Sale of Beachfront Home After Sandy Meets Impossibility of Performance

by Joseph C. Maya on Jun. 26, 2017

Real Estate Real Estate Other Other 

Summary: A blog post about a divorcing couple who could not sell their home at the agreed price due to damage by Hurricane Sandy.

Hurricane Sandy’s damage to a waterfront Long Island home made it impossible for a divorcing couple to sell the property at the previously agreed-upon listing price, a court attorney referee said.

Days after the storm hit, the husband said he wanted the Massapequa home sold “as is” and subsequently suggested a $500,000 listing, anticipating $250,000 in flood insurance proceeds.

Before Sandy, the home had been listed at more than $1 million, which was what the parties had agreed to in a stipulation. But as late as December 2013, the house listed for $899,000 before it was eventually sold for $500,000 in November 2014.

On May 3, Nassau County Supreme Court Referee Marie McCormack trimmed the ex-wife’s bid for reimbursement of expenses such as home repairs and refused to make the ex-husband pay for a public adjuster’s services and other costs.

In A.R. v. G.R., McCormack said the ex-wife “was not acting reasonably with regard to the listing price of the marital residence. The evidence demonstrates that, due to the plaintiff, it was listed for an unreasonable price for an unreasonable period of time.”

In all, McCormack said about $30,000 should be deducted from the ex-husband’s share of the approximately $315,000 still held in escrow from the house sale and instead credited towards his former wife.

The estimated $30,000 sum represents what McCormack thought the wife was owed for expenses including carrying charges, insurance payments and one-fourth of the $40,000 in repair costs.

Likewise, McCormack said more than $25,000 should be deducted from the wife’s share of the escrow funds and credited towards her former husband. That sum was for damages to the man’s personal property in the storm, as well as a legal fee award.

According to the ex-husband’s attorney, Keith Richman of Richman & Levine in Garden City, the ex-wife was seeking more than $100,000 in reimbursements.

The pair was married for 18 years before the wife filed for divorce in 2009. Months after commencing the action, the husband was ordered to leave the premises pursuant to a protection order. The wife had exclusive use and occupancy of the marital residence.

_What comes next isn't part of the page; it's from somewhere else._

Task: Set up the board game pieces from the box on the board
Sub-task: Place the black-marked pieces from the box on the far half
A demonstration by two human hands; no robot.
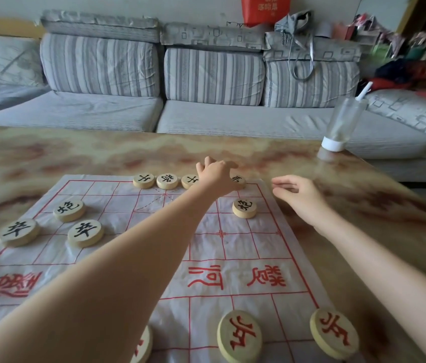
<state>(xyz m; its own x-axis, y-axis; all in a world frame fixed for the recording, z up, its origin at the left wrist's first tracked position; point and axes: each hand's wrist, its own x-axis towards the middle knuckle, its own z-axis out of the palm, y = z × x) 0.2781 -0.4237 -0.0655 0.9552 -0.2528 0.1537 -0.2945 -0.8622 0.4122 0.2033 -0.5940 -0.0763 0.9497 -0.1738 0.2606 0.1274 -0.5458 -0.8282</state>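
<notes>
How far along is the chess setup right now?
Partway. Done: black back-row pieces, two cannons, two soldiers and three red pieces sit on the board. In hand: the left hand reaches the back row, over a half-hidden piece; the right hand hovers open. Left: many points stand bare.

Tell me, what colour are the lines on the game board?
The lines are red, on a white board. The head view shows them best.

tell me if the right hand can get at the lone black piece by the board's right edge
Probably yes. The right hand hovers open just right of that piece, with only bare board between them; the left arm passes on its other side.
</notes>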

According to a stipulation signed Oct. 1, 2012-less than a month before Sandy-the home was to be listed at $1.39 million and gradually reduced, depending on how long it stayed up for sale.

An engineer’s report said when Sandy hit, a surge of water damaged the house, including its gas boiler, its hot water heater and its heating system.

Six days after the storm, the ex-husband, a transportation supervisor and mechanic, told the broker he wanted to sell the premises in whatever condition it was in. He argued he did not owe his ex-wife any money for carrying charges incurred after January 2013 because the premises should have been sold at the reduced price immediately after the storm.

The man invoked the impossibility of performance doctrine, which lets parties out of contract terms because of uncontrollable circumstances that make performance impossible.

The woman said the impossibility of performance doctrine did not apply because the risks from Sandy were foreseen and discussed in another stipulation clause. That clause said if a fire or “major destruction” took place before the closing of title, the sides agreed to use the insurance money for repairs, which were needed to entice prospective buyers.

The man pointed to another stipulation provision, which said the parties “shall cooperate with each other on a timely basis to use their best efforts to maximize the sales price.” The woman said her divorce had been bitter and cooperation was not possible, and said she had lowered the price in “reasonable intervals,” following the broker’s suggestions.

McCormack, after an eight-day hearing, said the impossibility of performance doctrine applied because Sandy “was an extraordinary weather event that could not have been foreseen and caused mass devastation to homes on Long Island, particularly waterfront homes.”

Even if the premises were fully repaired, McCormack said the home’s value had been “substantially reduced” by the storm. She said the man was only responsible for 25 percent of the repairs.

The man said he was not responsible for the public adjuster’s fee because he neither signed the agreement for the adjuster’s services nor was consulted on the hiring. McCormack said the man would not be credited for the money spent to hire the adjuster.

He contended his ex-wife’s lack of preparation for the storm meant he lost around $50,000 in personal property, including tools, equipment and items of sentimental value.

McCormack said it was “difficult to determine with exactitude what items could have been salvaged if precautions were taken, but the plaintiff has made this assessment even more difficult in that she did not permit the defendant to have access to the home immediately after Sandy so that he could assess the damage.”

The woman should “not benefit from her wrongful conduct,” McCormack said, as she made the woman responsible for a portion of the property’s value.

Richman, who represented the man in the divorce, said in an interview that it was “very refreshing for a court to go through in the detail that it did to get to the right decision.” He said he had not found other cases pertaining to post-Sandy real estate listings in matrimonial matters.

Joseph Brancato Jr. of Brancato Brancato & Brancato in Garden City represented the ex-wife solely in the post-judgement proceedings. He said no decision had been made yet on whether to appeal.